In the first stage of the election, a node will be given more stringent peer arbitration after receiving an election request from another node.

    1. The primary of other nodes in the cluster is higher than the initiator
    2. cannot be a arbitor node
    3. Primary must be greater than 0
    4. To the referee's POV, the initiator's oplog must be oplog up-to-date in the cluster's surviving node (there can be equal conditions, everyone is up to date)
Phase II

The initiator sends a elect request to the surviving node in the cluster, the node to which the arbitrator receives the request performs a series of legality checks, and if the check is passed, the arbitrator casts a vote to the initiator and obtains a 30 second "election lock", the role of which is to not vote for the other initiators within the time of holding the lock.
If the initiator or more than half of the votes, the election through, itself become primary node.

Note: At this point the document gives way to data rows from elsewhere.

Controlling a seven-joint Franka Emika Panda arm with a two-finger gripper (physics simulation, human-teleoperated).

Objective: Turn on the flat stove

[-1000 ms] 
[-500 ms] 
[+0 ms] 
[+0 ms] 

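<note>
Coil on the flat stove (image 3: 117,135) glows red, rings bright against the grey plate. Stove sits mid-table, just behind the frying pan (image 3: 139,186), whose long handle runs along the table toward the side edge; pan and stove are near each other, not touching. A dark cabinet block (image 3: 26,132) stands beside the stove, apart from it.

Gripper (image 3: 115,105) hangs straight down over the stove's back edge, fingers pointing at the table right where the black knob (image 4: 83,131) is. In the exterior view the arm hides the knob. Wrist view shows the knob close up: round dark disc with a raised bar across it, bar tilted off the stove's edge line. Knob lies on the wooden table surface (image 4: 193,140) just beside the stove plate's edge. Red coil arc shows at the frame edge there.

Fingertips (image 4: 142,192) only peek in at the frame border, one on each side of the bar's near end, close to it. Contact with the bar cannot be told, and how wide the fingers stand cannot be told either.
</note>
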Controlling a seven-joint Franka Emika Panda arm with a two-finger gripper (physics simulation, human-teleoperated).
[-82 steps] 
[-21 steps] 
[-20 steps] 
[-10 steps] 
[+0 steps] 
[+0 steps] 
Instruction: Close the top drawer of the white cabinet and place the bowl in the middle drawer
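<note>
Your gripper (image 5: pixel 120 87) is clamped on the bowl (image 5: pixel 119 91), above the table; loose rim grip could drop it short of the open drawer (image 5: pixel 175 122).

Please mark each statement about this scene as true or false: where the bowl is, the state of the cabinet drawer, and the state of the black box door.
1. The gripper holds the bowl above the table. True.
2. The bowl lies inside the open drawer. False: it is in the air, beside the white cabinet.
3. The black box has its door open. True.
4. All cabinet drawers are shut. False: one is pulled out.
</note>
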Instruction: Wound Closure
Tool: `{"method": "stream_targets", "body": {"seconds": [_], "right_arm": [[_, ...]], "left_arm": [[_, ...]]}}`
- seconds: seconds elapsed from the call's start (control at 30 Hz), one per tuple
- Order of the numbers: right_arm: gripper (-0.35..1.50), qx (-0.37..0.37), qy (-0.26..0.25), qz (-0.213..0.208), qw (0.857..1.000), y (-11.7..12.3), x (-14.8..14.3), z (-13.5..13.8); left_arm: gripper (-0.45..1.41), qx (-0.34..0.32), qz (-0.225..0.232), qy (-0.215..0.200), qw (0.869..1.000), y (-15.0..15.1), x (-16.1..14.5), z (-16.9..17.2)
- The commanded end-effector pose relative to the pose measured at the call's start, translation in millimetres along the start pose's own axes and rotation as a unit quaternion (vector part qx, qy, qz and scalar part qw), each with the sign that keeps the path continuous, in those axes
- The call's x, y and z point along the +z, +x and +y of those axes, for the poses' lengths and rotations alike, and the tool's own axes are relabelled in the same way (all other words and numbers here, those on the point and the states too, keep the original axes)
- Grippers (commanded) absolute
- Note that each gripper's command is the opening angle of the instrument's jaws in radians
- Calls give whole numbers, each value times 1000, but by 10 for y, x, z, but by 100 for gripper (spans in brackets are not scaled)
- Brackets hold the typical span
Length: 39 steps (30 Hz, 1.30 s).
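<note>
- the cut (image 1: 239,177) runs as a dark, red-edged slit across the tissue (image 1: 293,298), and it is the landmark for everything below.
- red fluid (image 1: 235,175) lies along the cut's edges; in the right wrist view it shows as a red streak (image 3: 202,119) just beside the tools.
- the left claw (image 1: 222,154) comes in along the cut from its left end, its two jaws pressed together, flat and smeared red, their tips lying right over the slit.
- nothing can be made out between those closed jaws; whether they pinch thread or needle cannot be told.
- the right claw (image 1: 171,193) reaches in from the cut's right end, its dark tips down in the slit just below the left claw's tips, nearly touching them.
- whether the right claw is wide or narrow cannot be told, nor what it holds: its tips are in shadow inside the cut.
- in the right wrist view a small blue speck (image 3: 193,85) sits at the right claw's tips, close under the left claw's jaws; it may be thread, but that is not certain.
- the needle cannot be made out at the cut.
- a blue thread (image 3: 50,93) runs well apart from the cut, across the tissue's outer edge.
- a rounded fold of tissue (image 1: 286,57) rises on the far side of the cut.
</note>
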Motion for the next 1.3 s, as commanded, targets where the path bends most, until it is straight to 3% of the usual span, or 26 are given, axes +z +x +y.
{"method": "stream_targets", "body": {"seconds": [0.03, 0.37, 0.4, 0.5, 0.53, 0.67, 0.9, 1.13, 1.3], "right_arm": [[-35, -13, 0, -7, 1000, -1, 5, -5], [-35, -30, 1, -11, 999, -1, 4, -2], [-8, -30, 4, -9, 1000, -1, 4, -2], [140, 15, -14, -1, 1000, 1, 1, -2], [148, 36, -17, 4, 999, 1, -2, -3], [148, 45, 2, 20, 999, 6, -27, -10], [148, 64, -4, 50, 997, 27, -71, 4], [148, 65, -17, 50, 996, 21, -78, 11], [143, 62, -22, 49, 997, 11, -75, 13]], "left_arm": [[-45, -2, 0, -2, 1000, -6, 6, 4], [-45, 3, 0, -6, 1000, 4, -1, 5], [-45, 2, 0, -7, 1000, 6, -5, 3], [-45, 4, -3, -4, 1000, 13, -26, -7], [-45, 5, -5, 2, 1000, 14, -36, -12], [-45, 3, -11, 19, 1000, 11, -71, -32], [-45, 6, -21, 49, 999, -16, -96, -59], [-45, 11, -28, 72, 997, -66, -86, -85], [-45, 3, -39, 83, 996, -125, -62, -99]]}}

The reason for getting less than half of the votes is that, in addition to common network problems, it is also a reason that nodes of the same priority pass through the first phase of peer arbitration and enter the second phase. Therefore, when the ballot is insufficient, it will sleep[0,1] a random time in seconds, and then try the election again.

MongoDB Replica Set principle

Related Article

Contact Us

The content source of this page is from Internet, which doesn't represent Alibaba Cloud's opinion; products and services mentioned on that page don't have any relationship with Alibaba Cloud. If the content of the page makes you feel confusing, please write us an email, we will handle the problem within 5 days after receiving your email.

If you find any instances of plagiarism from the community, please send an email to: info-contact@alibabacloud.com and provide relevant evidence. A staff member will contact you within 5 working days.

A Free Trial That Lets You Build Big!

Start building with 50+ products and up to 12 months usage for Elastic Compute Service

  • Sales Support

    1 on 1 presale consultation

  • After-Sales Support

    24/7 Technical Support 6 Free Tickets per Quarter Faster Response

  • Alibaba Cloud offers highly flexible support services tailored to meet your exact needs.